Sunday, November 23, 2008

The ring of living beauty


In his memoir Father and Son (1907), Edmund Gosse described the effect of collectors, many inspired by his father's bestseller The Aquarium, on the rockpools of Devon:
'Half a century ago, in many parts of the coast of Devonshire and
Cornwall, where the limestone at the water's edge is wrought into
crevices and hollows, the tideline was, like Keats' Grecian vase,
'a still unravished bride of quietness'. These cups and basins
were always full, whether the tide was high or low, and the only
way in which they were affected was that twice in the twenty-four
hours they were replenished by cold streams from the great sea,
and then twice were left brimming to be vivified by the temperate
movement of the upper air. They were living flower-beds, so
exquisite in their perfection, that my Father, in spite of his
scientific requirements, used not seldom to pause before he began
to rifle them, ejaculating that it was indeed a pity to disturb
such congregated beauty. The antiquity of these rock-pools, and
the infinite succession of the soft and radiant forms, sea-
anemones, seaweeds, shells, fishes, which had inhabited them,
undisturbed since the creation of the world, used to occupy my
Father's fancy.

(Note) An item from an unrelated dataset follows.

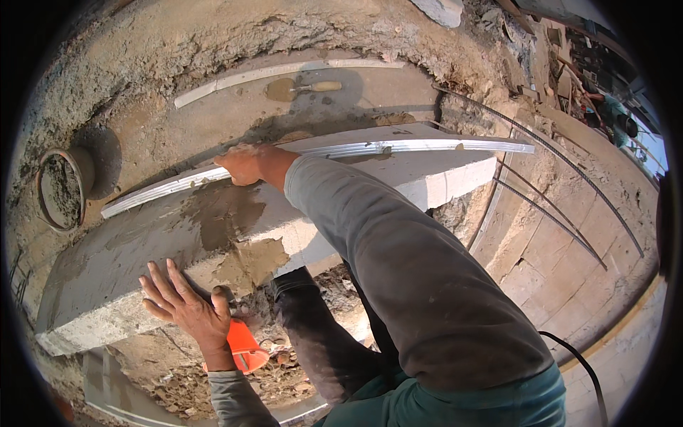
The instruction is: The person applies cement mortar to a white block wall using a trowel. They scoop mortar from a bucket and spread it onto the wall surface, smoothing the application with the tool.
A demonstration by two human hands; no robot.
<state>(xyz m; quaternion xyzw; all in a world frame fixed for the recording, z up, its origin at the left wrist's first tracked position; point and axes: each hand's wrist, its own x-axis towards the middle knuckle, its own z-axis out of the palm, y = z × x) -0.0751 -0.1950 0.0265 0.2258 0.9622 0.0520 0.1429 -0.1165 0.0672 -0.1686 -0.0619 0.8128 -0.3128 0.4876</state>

We burst in, he used to say, where no one had
ever thought of intruding before; and if the Garden of Eden had
been situate in Devonshire, Adam and Eve, stepping lightly down
to bathe in the rainbow-coloured spray, would have seen the
identical sights that we now saw,--the great prawns gliding like
transparent launches, anthea waving in the twilight its thick
white waxen tentacles, and the fronds of the duke faintly
streaming on the water like huge red banners in some reverted
atmosphere.

'All this is long over and done with. The ring of living beauty
drawn about our shores was a very thin and fragile one. It had
existed all those centuries solely in consequence of the
indifference, the blissful ignorance of man. These rockbasins,
fringed by corallines, filled with still water almost as pellucid
as the upper air itself, thronged with beautiful sensitive forms
of life, they exist no longer, they are all profaned, and
emptied, and vulgarized. An army of 'collectors' has passed over
them, and ravaged every corner of them. The fairy paradise has
been violated, the exquisite product of centuries of natural
selection has been crushed under the rough paw of well-meaning,
idle-minded curiosity.'

2 comments:

Anonymous said...

A refreshing take on the subject of landscapes. Thank you for developing such a unique blog.

Best, Jamie Drouin
http://www.jamiedrouin.com

Plinius said...

Thanks for this.
I like the Iceland towers on your website.